▸ TASK DETAILS: For the records below, please print exactly and only the lines from the one with "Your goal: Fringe" down to the one with "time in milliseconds", both ends included, omitting the pictures.

▸ INFORMATION PROVIDED:
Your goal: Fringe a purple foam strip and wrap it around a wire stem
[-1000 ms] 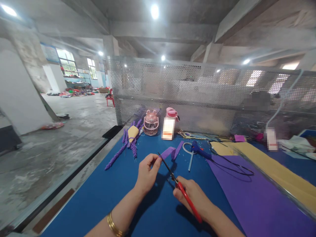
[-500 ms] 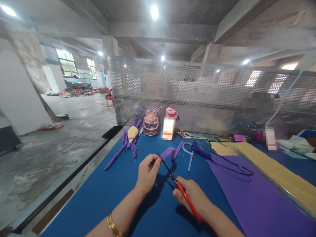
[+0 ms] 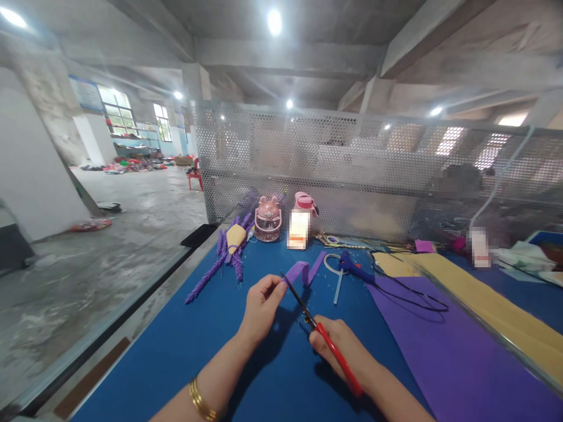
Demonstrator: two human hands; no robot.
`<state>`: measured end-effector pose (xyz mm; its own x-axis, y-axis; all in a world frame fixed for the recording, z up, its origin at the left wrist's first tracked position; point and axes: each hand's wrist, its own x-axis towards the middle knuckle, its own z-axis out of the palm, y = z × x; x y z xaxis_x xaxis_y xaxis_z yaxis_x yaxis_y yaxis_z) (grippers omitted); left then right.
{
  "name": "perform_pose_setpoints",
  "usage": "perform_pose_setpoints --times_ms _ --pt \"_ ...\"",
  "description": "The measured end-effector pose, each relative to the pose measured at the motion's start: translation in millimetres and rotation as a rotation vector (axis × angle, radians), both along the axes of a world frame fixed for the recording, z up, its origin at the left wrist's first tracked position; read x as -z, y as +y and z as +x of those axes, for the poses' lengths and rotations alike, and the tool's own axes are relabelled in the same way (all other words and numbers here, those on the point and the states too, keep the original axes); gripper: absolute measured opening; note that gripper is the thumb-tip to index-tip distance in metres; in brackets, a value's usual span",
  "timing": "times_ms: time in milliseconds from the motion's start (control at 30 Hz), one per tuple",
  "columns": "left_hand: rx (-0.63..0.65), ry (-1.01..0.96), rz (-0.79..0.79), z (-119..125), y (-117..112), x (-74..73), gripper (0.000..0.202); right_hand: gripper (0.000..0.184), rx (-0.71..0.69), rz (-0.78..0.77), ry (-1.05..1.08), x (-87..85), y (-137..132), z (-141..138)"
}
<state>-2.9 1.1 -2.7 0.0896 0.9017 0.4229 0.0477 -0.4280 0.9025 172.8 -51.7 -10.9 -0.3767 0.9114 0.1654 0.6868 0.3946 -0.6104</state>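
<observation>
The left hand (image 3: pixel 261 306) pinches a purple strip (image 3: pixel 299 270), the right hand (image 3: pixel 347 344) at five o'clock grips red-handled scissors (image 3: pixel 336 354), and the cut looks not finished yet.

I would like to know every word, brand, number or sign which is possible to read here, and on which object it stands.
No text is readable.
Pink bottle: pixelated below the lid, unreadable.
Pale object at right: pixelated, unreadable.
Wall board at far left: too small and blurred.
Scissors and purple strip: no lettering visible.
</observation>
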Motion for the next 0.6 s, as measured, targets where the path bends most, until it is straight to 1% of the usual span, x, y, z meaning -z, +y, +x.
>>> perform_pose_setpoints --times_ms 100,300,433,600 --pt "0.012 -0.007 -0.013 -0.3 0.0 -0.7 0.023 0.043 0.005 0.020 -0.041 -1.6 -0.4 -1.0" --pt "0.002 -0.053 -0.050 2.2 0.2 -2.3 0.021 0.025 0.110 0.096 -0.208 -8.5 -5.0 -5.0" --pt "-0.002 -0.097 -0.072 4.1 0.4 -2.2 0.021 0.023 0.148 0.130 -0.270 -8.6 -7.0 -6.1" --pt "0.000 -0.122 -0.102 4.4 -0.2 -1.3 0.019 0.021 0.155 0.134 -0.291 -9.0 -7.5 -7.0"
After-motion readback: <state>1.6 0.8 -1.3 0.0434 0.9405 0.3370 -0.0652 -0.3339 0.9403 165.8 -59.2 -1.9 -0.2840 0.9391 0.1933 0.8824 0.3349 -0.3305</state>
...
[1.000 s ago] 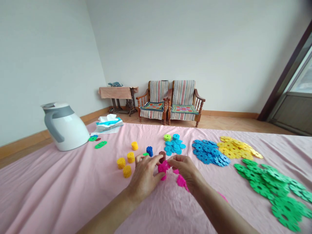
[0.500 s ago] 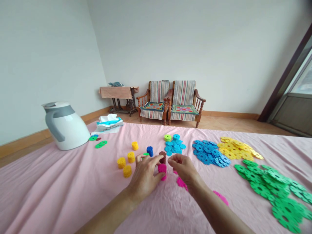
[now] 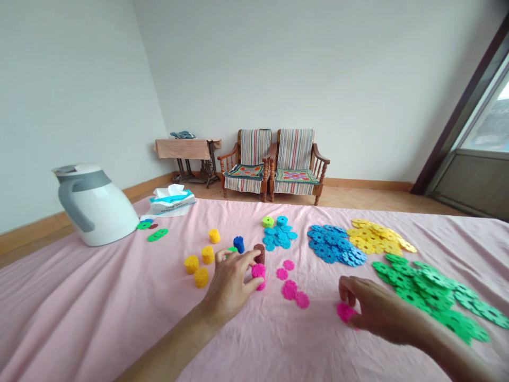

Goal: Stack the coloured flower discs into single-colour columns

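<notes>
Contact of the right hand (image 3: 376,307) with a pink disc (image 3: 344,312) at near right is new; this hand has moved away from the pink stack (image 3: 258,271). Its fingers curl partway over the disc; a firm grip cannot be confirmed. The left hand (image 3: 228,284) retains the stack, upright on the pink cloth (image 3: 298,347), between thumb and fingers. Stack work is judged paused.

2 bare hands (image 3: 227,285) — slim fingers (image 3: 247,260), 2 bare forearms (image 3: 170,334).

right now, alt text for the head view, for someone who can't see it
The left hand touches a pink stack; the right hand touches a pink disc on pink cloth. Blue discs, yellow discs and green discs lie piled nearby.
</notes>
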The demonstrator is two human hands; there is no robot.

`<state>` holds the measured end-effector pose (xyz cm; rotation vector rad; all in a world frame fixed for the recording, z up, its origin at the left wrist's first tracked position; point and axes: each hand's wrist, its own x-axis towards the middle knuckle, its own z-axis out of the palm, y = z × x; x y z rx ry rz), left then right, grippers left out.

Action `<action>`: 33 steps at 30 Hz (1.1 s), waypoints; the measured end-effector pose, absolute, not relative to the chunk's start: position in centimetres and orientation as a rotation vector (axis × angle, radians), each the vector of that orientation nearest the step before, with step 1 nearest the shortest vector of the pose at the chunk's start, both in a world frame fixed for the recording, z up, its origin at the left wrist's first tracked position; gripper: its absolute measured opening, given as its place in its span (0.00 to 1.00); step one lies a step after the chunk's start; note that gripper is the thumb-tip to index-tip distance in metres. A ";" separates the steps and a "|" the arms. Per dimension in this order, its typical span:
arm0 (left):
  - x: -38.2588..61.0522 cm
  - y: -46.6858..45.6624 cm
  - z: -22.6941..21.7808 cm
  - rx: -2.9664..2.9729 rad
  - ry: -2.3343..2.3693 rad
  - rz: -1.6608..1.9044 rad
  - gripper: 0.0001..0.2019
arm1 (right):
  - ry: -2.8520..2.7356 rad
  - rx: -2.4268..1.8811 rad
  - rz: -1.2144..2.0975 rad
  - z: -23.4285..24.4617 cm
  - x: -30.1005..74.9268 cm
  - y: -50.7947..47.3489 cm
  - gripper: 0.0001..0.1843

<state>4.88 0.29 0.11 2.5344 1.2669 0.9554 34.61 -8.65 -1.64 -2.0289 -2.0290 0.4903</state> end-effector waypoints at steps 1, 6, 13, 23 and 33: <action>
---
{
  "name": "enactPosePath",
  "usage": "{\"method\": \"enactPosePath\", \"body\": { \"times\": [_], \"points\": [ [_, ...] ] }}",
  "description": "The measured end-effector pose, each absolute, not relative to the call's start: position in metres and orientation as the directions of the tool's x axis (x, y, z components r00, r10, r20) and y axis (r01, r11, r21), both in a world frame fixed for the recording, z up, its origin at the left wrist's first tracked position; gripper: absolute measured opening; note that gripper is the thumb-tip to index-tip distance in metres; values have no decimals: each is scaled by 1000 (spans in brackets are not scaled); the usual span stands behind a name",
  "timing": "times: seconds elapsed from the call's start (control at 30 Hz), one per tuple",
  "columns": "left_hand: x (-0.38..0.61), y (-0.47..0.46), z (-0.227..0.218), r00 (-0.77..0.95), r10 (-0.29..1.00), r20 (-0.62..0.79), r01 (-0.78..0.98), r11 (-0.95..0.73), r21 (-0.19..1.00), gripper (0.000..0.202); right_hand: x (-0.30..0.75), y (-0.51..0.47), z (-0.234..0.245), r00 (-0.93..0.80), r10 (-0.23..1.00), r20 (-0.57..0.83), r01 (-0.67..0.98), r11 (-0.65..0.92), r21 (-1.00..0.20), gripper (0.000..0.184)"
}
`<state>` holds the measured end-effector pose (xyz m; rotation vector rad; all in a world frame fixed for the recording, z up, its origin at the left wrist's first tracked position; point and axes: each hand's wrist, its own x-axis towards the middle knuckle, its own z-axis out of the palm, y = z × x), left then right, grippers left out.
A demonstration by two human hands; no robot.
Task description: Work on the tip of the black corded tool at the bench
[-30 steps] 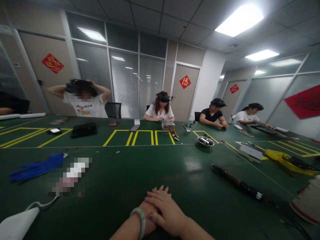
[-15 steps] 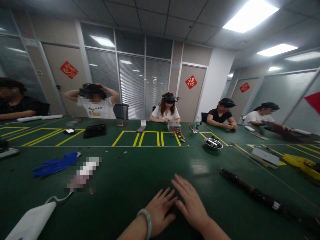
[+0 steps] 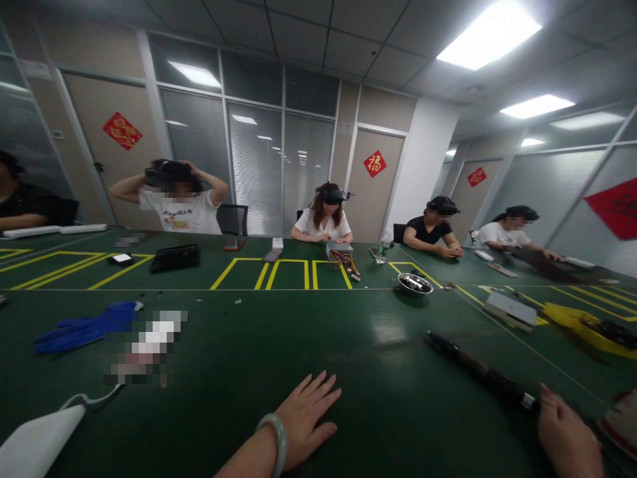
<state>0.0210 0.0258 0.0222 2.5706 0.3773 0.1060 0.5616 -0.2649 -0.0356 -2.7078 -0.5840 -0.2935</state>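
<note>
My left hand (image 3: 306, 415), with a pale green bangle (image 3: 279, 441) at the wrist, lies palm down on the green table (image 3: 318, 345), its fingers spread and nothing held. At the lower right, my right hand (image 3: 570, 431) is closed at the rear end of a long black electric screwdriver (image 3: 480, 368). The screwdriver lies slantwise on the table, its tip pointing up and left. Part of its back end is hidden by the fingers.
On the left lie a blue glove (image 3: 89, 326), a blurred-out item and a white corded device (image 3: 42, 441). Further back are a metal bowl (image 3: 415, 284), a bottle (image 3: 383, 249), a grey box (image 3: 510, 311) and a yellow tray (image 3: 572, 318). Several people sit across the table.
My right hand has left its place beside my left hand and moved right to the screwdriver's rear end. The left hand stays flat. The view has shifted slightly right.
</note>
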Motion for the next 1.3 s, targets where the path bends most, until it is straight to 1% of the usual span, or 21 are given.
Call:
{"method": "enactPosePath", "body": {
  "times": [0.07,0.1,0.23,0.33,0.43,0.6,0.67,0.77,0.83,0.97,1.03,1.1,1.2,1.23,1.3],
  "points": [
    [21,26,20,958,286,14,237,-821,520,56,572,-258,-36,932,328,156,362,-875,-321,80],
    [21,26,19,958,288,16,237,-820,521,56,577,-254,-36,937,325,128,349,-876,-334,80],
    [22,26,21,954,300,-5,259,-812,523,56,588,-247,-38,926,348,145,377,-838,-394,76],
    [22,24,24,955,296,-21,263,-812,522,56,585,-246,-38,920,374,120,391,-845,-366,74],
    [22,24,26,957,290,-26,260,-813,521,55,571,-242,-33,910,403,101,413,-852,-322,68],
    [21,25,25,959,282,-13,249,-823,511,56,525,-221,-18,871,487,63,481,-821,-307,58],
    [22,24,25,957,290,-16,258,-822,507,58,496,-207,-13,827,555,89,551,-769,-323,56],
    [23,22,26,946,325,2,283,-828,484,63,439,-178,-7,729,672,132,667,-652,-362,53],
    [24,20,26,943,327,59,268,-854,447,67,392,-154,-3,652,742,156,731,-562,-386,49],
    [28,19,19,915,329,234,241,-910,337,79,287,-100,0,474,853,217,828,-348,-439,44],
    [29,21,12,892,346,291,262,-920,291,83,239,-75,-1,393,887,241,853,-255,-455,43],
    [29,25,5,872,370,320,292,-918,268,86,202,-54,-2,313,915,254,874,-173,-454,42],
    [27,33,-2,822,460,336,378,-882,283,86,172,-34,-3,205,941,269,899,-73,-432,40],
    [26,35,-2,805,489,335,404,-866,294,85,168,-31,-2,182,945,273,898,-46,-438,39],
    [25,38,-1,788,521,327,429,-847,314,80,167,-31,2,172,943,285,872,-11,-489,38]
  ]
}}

▸ TASK OUTPUT:
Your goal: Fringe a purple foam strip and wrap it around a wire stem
[-1000 ms] 
[-500 ms] 
[+0 ms] 
Demonstrator: two human hands; no robot.
`<state>`: measured end-effector pose (xyz mm; its own x-axis, y-axis; all in a world frame fixed for the recording, z up, its origin at the left wrist's first tracked position; point and axes: each hand's wrist, its own x-axis towards the middle knuckle, its own z-axis out of the palm, y = z × x; x y z xaxis_x xaxis_y xaxis_z yaxis_x yaxis_y yaxis_z) (grippers omitted); left then right.
{
  "name": "perform_pose_setpoints",
  "usage": "perform_pose_setpoints --times_ms _ --pt \"_ ...\"",
  "description": "The measured end-effector pose, each relative to the pose measured at the motion's start: translation in millimetres and rotation as a rotation vector (axis × angle, radians), both along the axes of a world frame fixed for the recording, z up, its origin at the left wrist's first tracked position; read x as -z, y as +y and z as +x of those axes, for the poses' lengths and rotations alike, and the tool's own axes are relabelled in the same way (all other words and numbers here, those on the point and the states too, keep the original axes); gripper: absolute measured opening; note that gripper is the thumb-tip to index-tip distance in metres; in brackets, a value's usual span",
  "timing": "times_ms: time in milliseconds from the motion's start (control at 30 Hz), one per tuple",

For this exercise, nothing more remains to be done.